I sat cross-legged on the warm concrete floor, munching a
Rome Beauty, and trying to ignore him.
“The largest ball of yarn in Illinois,” I read aloud as I
crossed the entry off.
It sat in the far corner of the garage next to a pile of
paint cans. Made up mostly of yellow and green strands, it
couldn’t have been over four feet in diameter. It was no longer
quite round, but had sagged, probably after having been rained
and snowed on. There was a fist-sized hole in the garage roof
directly above it. Glancing up through that hole, I could see
neither blue sky nor white clouds. The world was red, the
sunlight being filtered through the countless Aliens that
hovered over Barry, Illinois.
I started to stand.
“We’re leaving.”
“Haven’t you forgotten something?”
I jumped inside, but stood slowly and smoothly. I wasn’t
about to give Nicky the satisfaction.
“I haven’t forgotten a thing.”
I walked across the garage, giving a plastic sack of
fertilizer a hard kick. I damn near broke my toe, but kept
walking. Suddenly bones rattled, and I heard something snap.
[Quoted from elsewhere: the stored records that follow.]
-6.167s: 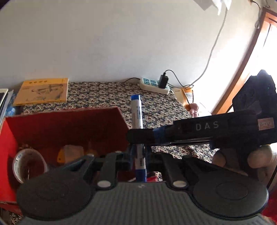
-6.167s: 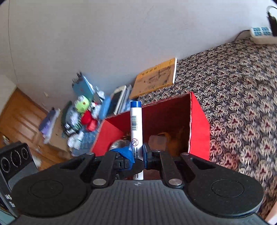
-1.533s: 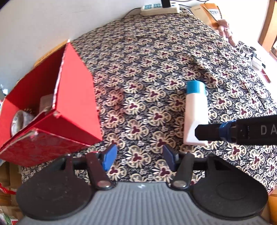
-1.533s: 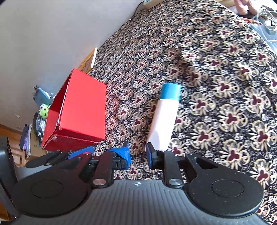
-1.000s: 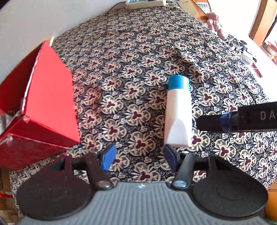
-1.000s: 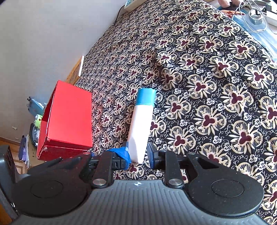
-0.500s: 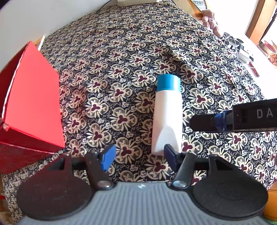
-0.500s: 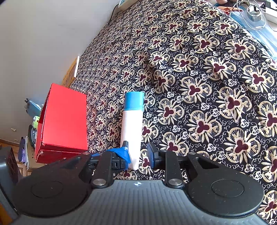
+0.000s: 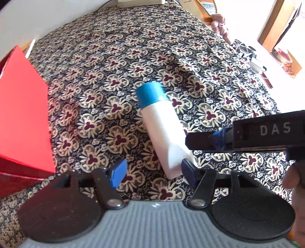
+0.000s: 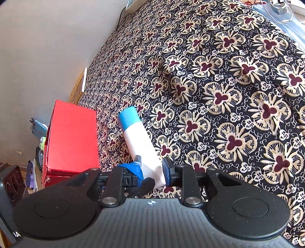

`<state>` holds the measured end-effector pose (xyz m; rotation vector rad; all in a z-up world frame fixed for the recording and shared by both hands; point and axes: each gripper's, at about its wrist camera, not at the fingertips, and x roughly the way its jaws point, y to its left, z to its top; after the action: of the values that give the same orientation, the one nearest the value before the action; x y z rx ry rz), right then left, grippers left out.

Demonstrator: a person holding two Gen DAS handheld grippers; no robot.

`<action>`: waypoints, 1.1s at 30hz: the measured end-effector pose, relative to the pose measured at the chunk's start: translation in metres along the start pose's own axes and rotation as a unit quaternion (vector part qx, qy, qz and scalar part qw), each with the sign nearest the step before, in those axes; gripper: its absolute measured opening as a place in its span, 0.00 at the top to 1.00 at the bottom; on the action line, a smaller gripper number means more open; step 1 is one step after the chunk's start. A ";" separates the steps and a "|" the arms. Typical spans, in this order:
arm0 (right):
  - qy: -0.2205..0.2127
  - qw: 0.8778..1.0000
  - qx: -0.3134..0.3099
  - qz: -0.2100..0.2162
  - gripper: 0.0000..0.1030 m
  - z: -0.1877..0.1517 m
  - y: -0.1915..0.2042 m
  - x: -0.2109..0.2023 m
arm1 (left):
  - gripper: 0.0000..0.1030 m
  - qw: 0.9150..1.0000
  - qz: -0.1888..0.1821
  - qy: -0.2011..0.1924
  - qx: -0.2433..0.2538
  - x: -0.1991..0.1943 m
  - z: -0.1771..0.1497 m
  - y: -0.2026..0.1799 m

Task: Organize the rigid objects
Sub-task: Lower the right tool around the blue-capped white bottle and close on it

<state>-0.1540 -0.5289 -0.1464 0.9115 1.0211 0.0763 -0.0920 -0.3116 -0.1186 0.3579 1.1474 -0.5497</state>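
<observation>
A white tube with a blue cap (image 9: 160,122) lies on the flowered cloth (image 9: 118,63), its cap pointing away and to the left. My left gripper (image 9: 153,169) hangs open over the cloth, jaws still opening, and the tube's flat tail sits just inside its right finger. My right gripper (image 10: 151,166) comes in from the right (image 9: 190,141). The tube's tail (image 10: 152,171) fills the gap between its opening jaws, but I see no squeeze and the tube (image 10: 137,137) still rests on the cloth. The red box (image 9: 21,114) stands to the left.
The red box (image 10: 72,137) stands near the cloth's left edge, with clutter on the floor (image 10: 38,141) beyond it. A power strip (image 9: 141,2) lies at the far end by the wall. Cables and small items (image 9: 247,55) are at the right edge.
The tube has swung so that its cap points further left. My left gripper has come closer over the tube's tail, and the red box has slid further out to the left of its view.
</observation>
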 end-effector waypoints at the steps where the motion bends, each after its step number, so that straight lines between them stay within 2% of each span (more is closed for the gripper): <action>1: 0.000 1.000 0.001 0.000 0.93 0.000 0.000 0.001 | 0.38 1.000 -0.007 0.001 0.000 0.001 0.001 0.001; 7: 0.001 1.000 -0.010 0.002 0.93 0.005 0.011 0.008 | 0.38 0.999 -0.050 -0.005 -0.002 0.001 0.005 0.007; 16: 0.030 0.999 -0.007 0.007 0.93 0.007 0.019 0.035 | 0.37 0.996 -0.085 -0.003 0.000 0.007 0.009 0.016; 23: 0.035 0.999 -0.006 0.013 0.92 0.015 0.030 0.054 | 0.37 0.997 -0.079 0.006 -0.003 0.014 0.012 0.024; 29: 0.009 1.000 0.001 0.013 0.92 0.033 0.031 0.055 | 0.36 0.998 -0.061 0.005 -0.006 0.019 0.019 0.028; 33: 0.020 1.000 -0.001 0.020 0.92 0.036 0.029 0.065 | 0.36 0.999 -0.048 0.002 0.001 0.021 0.023 0.027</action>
<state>-0.0805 -0.5031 -0.1644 0.9324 1.0395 0.1293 -0.0528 -0.3068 -0.1295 0.3073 1.1732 -0.6357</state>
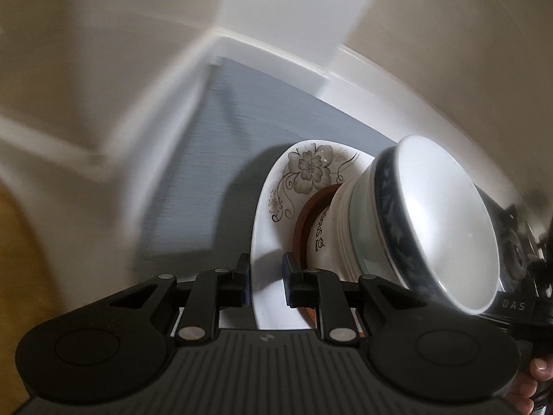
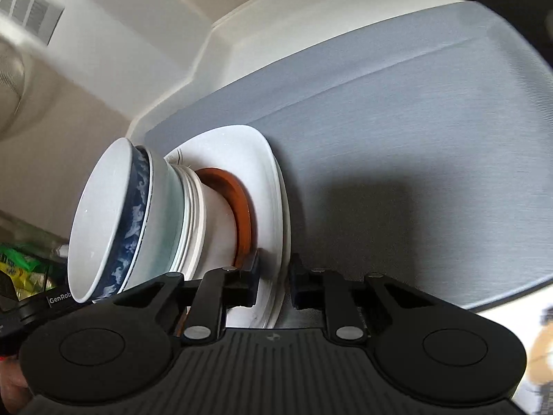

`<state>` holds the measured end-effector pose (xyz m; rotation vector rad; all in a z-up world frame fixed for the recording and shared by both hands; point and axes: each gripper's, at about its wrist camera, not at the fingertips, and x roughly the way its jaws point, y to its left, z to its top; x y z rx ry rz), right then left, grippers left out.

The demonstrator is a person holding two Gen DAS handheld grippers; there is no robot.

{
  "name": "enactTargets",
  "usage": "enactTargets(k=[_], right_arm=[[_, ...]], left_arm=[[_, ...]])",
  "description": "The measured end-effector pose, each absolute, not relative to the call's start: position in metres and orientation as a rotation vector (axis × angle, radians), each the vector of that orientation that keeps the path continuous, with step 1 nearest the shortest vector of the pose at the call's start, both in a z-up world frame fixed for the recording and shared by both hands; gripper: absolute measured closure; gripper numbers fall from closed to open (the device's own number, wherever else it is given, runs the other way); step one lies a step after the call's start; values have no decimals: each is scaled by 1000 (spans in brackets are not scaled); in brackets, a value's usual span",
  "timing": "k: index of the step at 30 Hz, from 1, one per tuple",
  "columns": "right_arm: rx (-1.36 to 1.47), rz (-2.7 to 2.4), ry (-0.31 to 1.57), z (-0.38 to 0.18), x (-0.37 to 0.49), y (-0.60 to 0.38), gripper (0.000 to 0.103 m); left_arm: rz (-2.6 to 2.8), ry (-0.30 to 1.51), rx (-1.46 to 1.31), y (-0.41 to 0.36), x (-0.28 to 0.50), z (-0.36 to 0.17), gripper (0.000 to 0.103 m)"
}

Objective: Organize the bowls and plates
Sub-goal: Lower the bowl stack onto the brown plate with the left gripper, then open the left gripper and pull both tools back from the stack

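A stack of dishes rests on a grey mat [image 1: 224,131]. At the bottom is a white floral plate [image 1: 276,186], also in the right wrist view [image 2: 266,180]. On it sit a brown saucer [image 1: 306,218], a white lettered bowl [image 1: 328,221], and a blue-patterned bowl [image 1: 442,228] on top. My left gripper [image 1: 266,278] has its jaws around the plate's rim, one finger on each side. My right gripper [image 2: 274,283] stands the same way on the opposite rim. Both views are tilted. The top bowl also shows in the right wrist view [image 2: 107,218].
The mat [image 2: 414,138] lies on a white surface [image 1: 380,79] with raised edges. Beige walls lie behind. A green and yellow package [image 2: 20,269] lies at the far left of the right wrist view. The other gripper's body [image 1: 515,304] shows behind the bowls.
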<state>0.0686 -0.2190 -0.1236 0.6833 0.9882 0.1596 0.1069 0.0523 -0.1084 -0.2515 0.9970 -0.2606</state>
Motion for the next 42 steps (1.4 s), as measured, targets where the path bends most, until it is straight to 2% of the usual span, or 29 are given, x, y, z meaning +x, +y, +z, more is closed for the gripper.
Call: enactTargets(k=[9,19,20,21,22,24,25,26,29,30,32,33,35,38,42], right_arm=[[721,17,952,-125,61,-312,84],[677,-12,926,-126,78,-358,83],[672,-13,922,-127,76,-358,82],[670,-14,920,-129,78,-358,80],[669,-22,921,-129,76,-357,79],[654,-46,919,-125,67,-351,78],[643,-66,917,-123,63,-348,75],[631,-91,910,-120,57,-346,63],[579,-163,857,-104,33,-335,42],[555,-172,839,-98,24,-330,40],[514,-177,813,-86,10,-319,27],[491,-178,804,-81,3,-314,23],[437,-186,791,-69,-7,-301,9],[355,-198,777,-52,-16,-284,0],[292,-195,795,-37,-17,-268,0]], left_arm=[[-340,981,-184,-61,129,-111,83],[-371,961,-118,-92,133,-110,82],[-362,948,-95,-94,127,-106,75],[-350,942,-69,-94,124,-104,61],[-338,941,-47,-94,120,-101,55],[-309,930,-7,-94,119,-96,32],[-295,927,11,-93,117,-93,26],[-284,923,24,-92,114,-89,18],[-285,912,31,-85,97,-74,13],[-280,911,40,-86,94,-71,6],[-272,896,40,-86,88,-65,0],[-275,880,34,-88,87,-66,0],[-279,856,23,-88,77,-58,0],[-297,876,31,-94,67,-50,0],[-293,916,55,-103,61,-48,0]])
“What are you doing, Nicky?” I asked, trying to sound calm.
My hand hovered over the pack, but I was afraid to touch
it. The garage filled with the sounds of crunching bones.
“Nicky!”
“You have to leave a bone here.”
Crackling sounds continued to come from the pack.
“Not here,” I said. “This place isn’t good enough.” There
were less than fifty bones left. I wasn’t about to waste one on
a four-foot ball of yarn. Nicky deserved better.
“And the other places. Why weren’t they good enough?”
I tried to make a grab for the pack, but something within it
shattered, sounding like breaking glass.
“The Sears Tower? Mt. Rushmore? Mark Twain’s home?”
I said nothing. There was nothing I could say.
“You started this, and you’re going to finish it. You’re
not backing out on this promise.”
“You don’t understand, Nicky.”
The pack was silent for several seconds. Nicky was
thinking. I could feel him think. “What happens to you, Rick,
when the last bone is gone?”
He knew. He could read my mind. When the last of Nicky was
gone, I’d be alone in a world filled with a billion aliens. And
God wouldn’t even let me die. We both knew the truth now.
“You promised.”
I could hear bones grind together, knowing that they were
being reduced to dust. It was blackmail. If I didn’t leave a
piece of him behind, Nicky’d destroy himself, and I’d be alone
all that much sooner.
“Nicky?”
The snap of bones was his only answer.
I yanked at the pack’s straps and, reaching in, pulled out
the largest bone I could grab – a femur from his left leg. I
hurled it at the ball of yarn, where it ricocheted off, then
landed in the pile of paint cans. A rat squealed.
“Satisfied?”
He didn’t answer. I grabbed the pack and, yanking back the
flap, looked in. Not a single bone was splintered, not even
cracked. He had tricked me.
I walked outside. Barry, Illinois, was tinted blood red.
Skull
Day 539
Tears had etched black trenches down Abraham Lincoln’s
cheeks. He sat silently, motionlessly, staring at me from
invisible eyes that were hidden within dark sockets.
“Cross it off the list, Rick.”
Lincoln’s left hand was gone. His shattered fingers lay
strewn across the marble floor.
“Cross it off the list, and move on, Rick.”
But he wasn’t alone any longer. Nicky’s skull sat nestled
in his lap. Lincoln would never be alone. He was the lucky
one.
“We’re done at the Lincoln Memorial, Rick.”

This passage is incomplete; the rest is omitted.